In the 21st century, people live within enormous flows of information. The internet, social networks, radio, television, and digital platforms have become an inseparable part of our everyday lives. In these conditions, media education gains special importance, as it teaches not only how to use information but also how to understand, analyze, and evaluate it.
Media education develops critical thinking. It helps learners distinguish reliable information from false information, understand the influence of media on society, and responsibly create and share their own content. These skills are especially important for school students, who receive much of their information from the digital environment.
Media education began to take shape in the first half of the 20th century alongside the rapid spread of mass media. At first, it was connected with studying the influence of cinema and the press, and later it also included television, digital media, and radio. The first organized media education programs appeared in the 1930s in the United Kingdom. Their aim was to teach school students to understand the social impact of cinema and the press. Later, during the 1960s and 1970s, media education began to develop actively in Canada, Australia, and a number of European countries, already as a separate educational field.
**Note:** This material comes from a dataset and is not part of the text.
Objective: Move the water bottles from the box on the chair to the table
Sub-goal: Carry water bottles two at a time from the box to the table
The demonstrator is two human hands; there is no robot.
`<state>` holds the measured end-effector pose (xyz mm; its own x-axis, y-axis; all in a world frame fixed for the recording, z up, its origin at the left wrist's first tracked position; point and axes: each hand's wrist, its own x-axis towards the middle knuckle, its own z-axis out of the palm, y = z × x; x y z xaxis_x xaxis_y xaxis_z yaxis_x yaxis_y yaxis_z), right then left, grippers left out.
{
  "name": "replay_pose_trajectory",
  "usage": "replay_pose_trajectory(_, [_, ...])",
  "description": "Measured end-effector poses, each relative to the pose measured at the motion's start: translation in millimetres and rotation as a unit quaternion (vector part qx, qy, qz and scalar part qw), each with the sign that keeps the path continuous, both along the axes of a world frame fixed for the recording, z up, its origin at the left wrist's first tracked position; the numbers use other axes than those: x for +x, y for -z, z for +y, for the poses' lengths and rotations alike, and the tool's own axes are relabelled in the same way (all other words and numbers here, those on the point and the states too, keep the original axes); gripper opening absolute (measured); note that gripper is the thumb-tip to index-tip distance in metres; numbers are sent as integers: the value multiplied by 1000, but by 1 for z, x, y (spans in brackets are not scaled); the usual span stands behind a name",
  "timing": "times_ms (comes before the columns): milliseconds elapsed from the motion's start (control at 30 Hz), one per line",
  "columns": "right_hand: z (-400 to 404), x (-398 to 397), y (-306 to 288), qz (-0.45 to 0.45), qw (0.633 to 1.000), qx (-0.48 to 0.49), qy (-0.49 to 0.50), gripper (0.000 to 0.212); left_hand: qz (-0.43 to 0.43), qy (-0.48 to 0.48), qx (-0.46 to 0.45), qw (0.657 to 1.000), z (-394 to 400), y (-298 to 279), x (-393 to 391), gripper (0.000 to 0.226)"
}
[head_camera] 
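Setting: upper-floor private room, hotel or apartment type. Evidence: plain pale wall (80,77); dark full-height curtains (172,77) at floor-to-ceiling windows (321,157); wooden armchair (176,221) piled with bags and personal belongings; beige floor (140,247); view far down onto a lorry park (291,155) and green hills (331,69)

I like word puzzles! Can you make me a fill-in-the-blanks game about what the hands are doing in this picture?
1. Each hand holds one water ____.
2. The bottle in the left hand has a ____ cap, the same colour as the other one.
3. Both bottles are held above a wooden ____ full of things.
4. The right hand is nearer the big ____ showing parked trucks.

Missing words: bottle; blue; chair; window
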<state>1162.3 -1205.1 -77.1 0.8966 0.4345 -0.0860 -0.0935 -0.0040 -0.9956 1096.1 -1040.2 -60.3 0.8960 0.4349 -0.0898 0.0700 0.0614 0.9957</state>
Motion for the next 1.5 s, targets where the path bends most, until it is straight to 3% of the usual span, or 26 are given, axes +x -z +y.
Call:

At the international level, the spread of media education was greatly supported by UNESCO. Since the 1980s, the organization has implemented programs and published guidelines aimed at introducing media and information literacy into educational systems.
A critical and conscious approach to media is also emphasized at “Usum” School. Clear evidence of this is the students’ visits over the years to the Shant TV, the Public Television Company of Armenia, the Public Radio of Armenia, and Radio Arevik. In recent years, another stable tradition has been established: ninth-grade students make a curriculum-based educational visit to Aurora Holding, which broadcasts through the official Radio Aurora frequency and the youth-oriented Kiss FM frequency.
During the recent visits, the students not only learned about the work of the radio station, the responsibilities of hosts and sound engineers, and the structural and ethical aspects of radio commentary, but also personally became guests of entertainment programs broadcast on two radio frequencies. Making their “debut” on live radio, the students exchanged ideas about the importance of introducing the subject “Career Guidance,” the educational opportunities and challenges of the modern world, the upcoming stage of university admission, and their interests beyond school. Within the program, the students also had the opportunity to interact with the well-known theater and film actress Araqsya Melikyan, in whose participation the ninth graders had earlier attended the premiere of the performance “The Capture of Tmkaberd.”
In a conversation with us, Radio Aurora host L. Aghajanyan noted that recording a broadcast is probably the students’ favorite part, as the student sitting behind the microphone begins to personally realize the serious responsibility carried by a radio host who goes on air. At the same time, our interlocutor emphasized that welcoming Usum students has become a stable tradition, which in some sense has grown into a form of friendship.